» **Task item**: In the listing below, find the line containing "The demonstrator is" and the line containing "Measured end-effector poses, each". Repeat exactly those two lines and every line between them, nothing more.

» **Material for this exercise**:
--------------------

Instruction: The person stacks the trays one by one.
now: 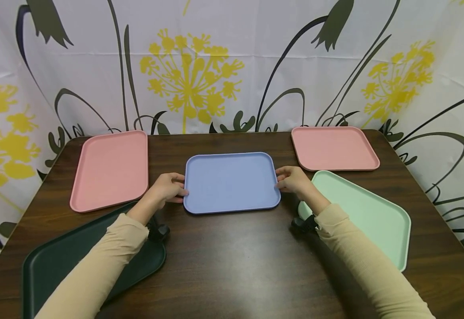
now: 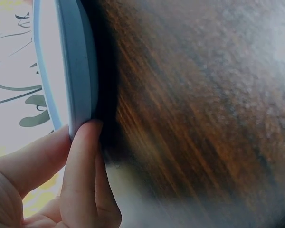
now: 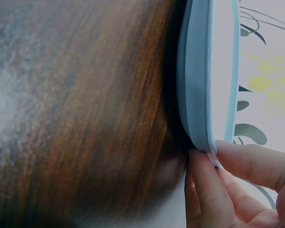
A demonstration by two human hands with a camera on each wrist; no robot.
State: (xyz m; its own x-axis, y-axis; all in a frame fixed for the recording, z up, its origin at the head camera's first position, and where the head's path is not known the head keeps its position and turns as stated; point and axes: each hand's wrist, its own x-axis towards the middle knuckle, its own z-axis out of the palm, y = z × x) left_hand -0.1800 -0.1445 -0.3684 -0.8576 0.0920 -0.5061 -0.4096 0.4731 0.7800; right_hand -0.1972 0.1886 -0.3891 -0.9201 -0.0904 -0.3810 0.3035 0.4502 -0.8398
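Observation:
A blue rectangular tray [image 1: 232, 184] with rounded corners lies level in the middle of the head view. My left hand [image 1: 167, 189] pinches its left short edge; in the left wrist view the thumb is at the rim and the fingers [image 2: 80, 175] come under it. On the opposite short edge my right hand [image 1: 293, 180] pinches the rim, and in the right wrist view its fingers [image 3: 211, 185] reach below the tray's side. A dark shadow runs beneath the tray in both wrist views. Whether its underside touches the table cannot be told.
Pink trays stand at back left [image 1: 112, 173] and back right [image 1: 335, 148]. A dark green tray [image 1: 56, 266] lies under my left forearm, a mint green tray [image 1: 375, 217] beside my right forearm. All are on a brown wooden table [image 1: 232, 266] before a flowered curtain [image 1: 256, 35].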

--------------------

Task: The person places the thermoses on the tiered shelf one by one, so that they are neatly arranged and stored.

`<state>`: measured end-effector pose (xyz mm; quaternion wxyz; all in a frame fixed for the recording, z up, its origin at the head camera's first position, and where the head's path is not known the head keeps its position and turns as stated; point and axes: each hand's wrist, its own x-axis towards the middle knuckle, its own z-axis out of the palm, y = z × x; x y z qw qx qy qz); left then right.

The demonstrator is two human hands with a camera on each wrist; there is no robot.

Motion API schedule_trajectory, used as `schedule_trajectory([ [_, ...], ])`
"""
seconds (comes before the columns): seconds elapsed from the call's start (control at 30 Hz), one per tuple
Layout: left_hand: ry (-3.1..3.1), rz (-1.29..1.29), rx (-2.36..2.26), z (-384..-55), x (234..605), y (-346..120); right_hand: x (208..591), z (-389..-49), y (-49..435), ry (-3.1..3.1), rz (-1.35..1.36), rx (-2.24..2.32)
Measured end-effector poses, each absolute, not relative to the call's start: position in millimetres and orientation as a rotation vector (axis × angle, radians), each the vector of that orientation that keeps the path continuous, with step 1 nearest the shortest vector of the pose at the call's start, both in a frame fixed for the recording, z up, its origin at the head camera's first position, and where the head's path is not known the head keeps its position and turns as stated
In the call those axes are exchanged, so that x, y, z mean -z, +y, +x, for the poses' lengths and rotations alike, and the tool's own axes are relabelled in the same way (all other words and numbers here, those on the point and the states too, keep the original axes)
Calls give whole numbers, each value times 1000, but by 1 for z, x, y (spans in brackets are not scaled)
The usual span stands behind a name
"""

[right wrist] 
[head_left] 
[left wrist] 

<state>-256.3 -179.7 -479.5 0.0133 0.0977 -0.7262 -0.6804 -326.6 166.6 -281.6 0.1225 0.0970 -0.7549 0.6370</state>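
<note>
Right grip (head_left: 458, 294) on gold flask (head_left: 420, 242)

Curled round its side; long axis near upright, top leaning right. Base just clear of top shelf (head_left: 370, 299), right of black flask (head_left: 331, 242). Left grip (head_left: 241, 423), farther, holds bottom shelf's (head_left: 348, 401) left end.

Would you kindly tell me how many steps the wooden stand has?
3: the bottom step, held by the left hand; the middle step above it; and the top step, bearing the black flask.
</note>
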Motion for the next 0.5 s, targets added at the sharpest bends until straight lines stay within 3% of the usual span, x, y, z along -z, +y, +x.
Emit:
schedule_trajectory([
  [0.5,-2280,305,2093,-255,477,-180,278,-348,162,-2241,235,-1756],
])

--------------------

» **Final answer**:
The demonstrator is two human hands with a camera on each wrist; there is no robot.

Motion API schedule_trajectory, used as `schedule_trajectory([ [_, ...], ])`
"""
seconds (comes before the columns): seconds elapsed from the call's start (control at 30 Hz), one per tuple
Layout: left_hand: ry (-3.1..3.1), rz (-1.29..1.29), rx (-2.36..2.26), z (-384..-55), x (234..605), y (-346..120); right_hand: x (208..591), z (-389..-49), y (-49..435), ry (-3.1..3.1), rz (-1.35..1.36), rx (-2.24..2.32)
Measured end-effector poses, each absolute, not relative to the call's start: position in millimetres and orientation as a rotation vector (axis × angle, radians), each the vector of that orientation that keeps the path continuous, with step 1 nearest the shortest vector of the pose at the call's start, both in a frame fixed for the recording, z up, its origin at the head camera's first position, and where the head's path is not known the head keeps its position and turns as stated

What needed an answer now has one.